#### Material provided ####

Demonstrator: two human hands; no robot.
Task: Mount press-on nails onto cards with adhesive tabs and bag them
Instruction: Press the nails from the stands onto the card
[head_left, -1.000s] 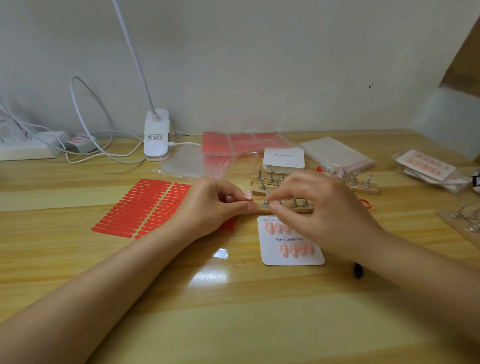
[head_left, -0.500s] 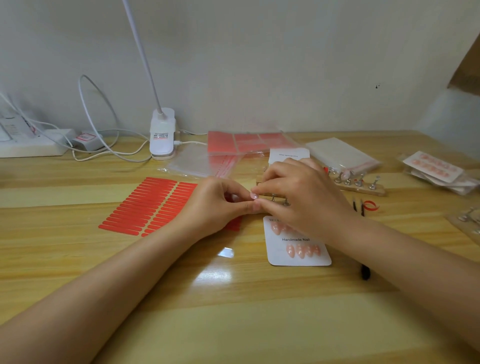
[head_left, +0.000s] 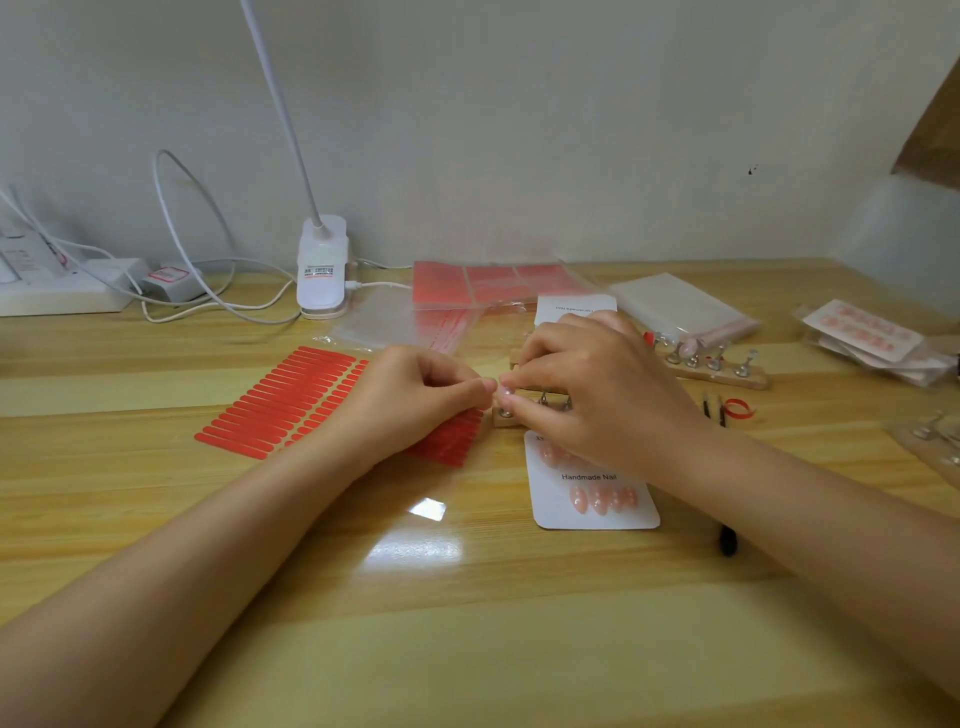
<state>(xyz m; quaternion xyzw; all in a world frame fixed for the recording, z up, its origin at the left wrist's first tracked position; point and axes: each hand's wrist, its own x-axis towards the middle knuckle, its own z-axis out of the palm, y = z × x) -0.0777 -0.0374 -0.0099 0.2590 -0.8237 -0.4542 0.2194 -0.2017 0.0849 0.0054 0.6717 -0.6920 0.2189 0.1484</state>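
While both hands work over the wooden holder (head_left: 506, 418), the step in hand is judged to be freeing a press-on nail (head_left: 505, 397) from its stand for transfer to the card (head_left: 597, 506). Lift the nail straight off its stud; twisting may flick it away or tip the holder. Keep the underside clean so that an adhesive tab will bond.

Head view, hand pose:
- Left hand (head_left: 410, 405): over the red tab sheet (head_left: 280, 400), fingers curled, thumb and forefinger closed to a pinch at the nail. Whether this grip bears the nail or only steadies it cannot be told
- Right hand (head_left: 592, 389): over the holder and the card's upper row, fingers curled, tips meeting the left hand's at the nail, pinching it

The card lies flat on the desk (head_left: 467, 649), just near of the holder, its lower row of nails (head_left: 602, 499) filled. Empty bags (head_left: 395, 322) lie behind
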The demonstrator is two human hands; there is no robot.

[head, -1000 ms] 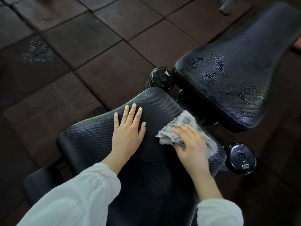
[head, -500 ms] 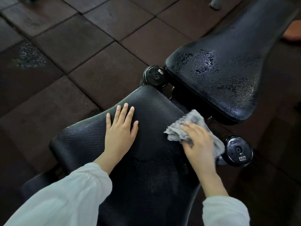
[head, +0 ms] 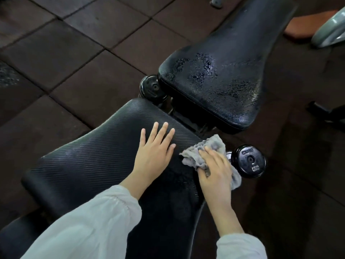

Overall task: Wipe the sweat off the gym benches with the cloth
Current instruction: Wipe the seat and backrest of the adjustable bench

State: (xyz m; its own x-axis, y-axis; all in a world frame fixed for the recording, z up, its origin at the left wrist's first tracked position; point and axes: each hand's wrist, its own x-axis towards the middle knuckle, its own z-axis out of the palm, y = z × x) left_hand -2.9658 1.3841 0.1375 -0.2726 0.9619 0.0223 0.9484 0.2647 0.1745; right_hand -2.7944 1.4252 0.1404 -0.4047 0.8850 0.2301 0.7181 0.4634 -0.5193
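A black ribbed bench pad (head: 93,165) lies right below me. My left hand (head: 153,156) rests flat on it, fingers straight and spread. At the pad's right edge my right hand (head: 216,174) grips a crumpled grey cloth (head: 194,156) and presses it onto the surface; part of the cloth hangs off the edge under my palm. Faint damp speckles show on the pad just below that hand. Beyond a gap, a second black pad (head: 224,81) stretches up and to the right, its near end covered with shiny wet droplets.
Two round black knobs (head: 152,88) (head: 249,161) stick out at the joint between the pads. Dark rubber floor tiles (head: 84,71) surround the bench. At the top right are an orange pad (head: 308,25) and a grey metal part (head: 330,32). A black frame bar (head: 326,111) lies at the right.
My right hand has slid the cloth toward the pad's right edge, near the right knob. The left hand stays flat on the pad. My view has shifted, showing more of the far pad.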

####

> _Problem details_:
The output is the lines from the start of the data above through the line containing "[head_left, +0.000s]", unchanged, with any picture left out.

> _Finished exercise_:
Demonstrator: two human hands; no robot.
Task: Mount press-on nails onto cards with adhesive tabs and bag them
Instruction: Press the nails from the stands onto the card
[head_left, -1.000s] 
[head_left, -0.500s] 
[head_left, +0.000s] 

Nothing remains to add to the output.